Dataset entries:

^^^^^^^^

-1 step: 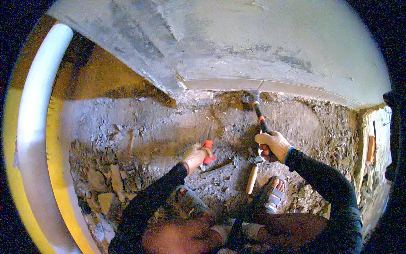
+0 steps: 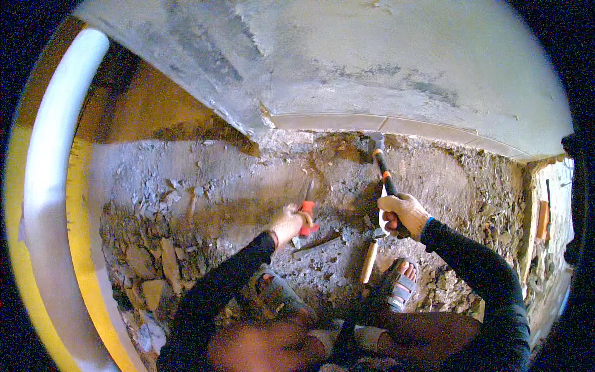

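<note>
My right hand (image 2: 403, 214) is closed round the black-and-orange handle of a hammer (image 2: 384, 170). The grey hammer head is at the foot of the wall, over a dark hollow in the dirt. Lower and to the left, my left hand (image 2: 289, 224) grips a red-handled chisel (image 2: 307, 217), its narrow metal shaft pointing away from me over the dirt. Below my right hand, a trowel (image 2: 369, 260) with a wooden handle lies on the ground; my hand hides part of its blade from view.
A grey plastered wall (image 2: 347, 62) rises ahead above a row of tiles (image 2: 427, 129). Broken stones (image 2: 170, 266) cover the ground at left. A white pipe (image 2: 46, 180) stands beside a yellow surface (image 2: 83, 248). My sandalled foot (image 2: 401, 286) is near the trowel.
The hammer and my right hand have shifted slightly to the right. My left hand and the chisel have barely moved.
</note>
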The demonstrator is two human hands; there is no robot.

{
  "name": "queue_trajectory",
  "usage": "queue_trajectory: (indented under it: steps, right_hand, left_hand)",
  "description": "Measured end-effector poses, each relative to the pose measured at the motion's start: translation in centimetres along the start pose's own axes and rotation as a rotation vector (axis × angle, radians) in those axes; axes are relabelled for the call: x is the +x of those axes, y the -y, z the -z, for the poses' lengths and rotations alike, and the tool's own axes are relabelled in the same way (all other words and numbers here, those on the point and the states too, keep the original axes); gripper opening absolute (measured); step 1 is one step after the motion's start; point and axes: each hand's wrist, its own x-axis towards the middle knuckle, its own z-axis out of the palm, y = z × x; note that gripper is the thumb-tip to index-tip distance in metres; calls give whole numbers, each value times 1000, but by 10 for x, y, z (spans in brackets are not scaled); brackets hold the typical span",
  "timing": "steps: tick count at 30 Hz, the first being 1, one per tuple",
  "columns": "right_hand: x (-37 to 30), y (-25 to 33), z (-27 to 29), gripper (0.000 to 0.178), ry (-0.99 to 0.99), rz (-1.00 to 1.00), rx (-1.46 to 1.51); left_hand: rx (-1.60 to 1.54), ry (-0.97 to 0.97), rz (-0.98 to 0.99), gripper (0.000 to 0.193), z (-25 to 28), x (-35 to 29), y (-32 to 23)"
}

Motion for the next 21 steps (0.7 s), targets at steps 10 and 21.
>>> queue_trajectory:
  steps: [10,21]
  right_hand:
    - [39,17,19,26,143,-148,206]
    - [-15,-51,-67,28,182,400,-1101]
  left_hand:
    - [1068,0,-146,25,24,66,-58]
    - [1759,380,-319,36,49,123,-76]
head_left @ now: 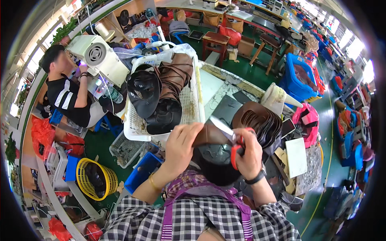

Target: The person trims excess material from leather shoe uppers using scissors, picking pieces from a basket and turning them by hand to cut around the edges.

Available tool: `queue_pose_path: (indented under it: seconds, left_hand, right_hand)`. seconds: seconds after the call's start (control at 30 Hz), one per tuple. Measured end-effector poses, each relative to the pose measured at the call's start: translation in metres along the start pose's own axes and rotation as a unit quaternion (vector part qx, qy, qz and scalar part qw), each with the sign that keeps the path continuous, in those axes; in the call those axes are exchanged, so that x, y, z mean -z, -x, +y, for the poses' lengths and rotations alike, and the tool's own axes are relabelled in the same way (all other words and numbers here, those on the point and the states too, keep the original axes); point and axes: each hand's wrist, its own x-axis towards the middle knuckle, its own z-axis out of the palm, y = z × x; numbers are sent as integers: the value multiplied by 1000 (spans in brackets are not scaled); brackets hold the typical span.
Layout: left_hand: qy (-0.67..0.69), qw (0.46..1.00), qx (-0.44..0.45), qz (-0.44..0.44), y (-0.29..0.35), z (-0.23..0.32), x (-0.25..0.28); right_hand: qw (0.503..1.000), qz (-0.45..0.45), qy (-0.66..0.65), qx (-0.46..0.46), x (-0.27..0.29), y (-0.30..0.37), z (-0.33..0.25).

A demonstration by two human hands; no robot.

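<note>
My right hand is closed round a pair of scissors with red handles. Their bright blades point up and to the left and look parted. In front of my chest, my left hand pinches the left edge of a brown leather piece, which lies close to the blades. Just under it is a glossy black curved piece; how the two are joined cannot be made out. Right of the scissors stands a fanned stack of brown leather pieces on the worktable.
A white plastic basket holds brown and black shaped pieces ahead on the left. Beyond it a person sits at a sewing machine. A yellow basket and a blue bin are low left. A white cone lies far right.
</note>
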Motion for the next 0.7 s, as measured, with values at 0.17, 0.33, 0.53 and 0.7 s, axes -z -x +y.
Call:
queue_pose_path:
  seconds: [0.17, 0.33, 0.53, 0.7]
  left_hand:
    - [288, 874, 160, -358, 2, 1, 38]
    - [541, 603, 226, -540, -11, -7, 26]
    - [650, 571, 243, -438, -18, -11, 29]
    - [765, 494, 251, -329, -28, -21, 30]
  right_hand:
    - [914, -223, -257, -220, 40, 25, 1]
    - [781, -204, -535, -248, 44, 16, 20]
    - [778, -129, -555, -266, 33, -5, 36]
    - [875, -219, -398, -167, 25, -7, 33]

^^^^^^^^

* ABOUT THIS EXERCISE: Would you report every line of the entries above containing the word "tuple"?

* EXERCISE RESULT:
  "timing": "steps: tick count at 30 Hz, the first being 1, one per tuple",
Available tool: `queue_pose_path: (indented under it: seconds, left_hand, right_hand)`. seconds: seconds after the call's start (control at 30 Hz), one per tuple. Measured end-effector poses, each relative to the pose measured at the call's start: translation in metres along the start pose's own axes and rotation as a unit quaternion (vector part qx, qy, qz and scalar part qw), each with the sign that keeps the path continuous, in those axes; in the call those axes are exchanged, so that x, y, z mean -z, -x, +y, for the poses' lengths and rotations alike, and the tool's own axes are relabelled in the same way (all other words and numbers here, those on the point and the states too, keep the original axes); point and axes: each hand's wrist, its own x-axis towards the middle knuckle, its own z-axis out of the palm, y = z × x; numbers are sent as integers: the value multiplied by 1000 (spans in brackets are not scaled); brackets hold the typical span.

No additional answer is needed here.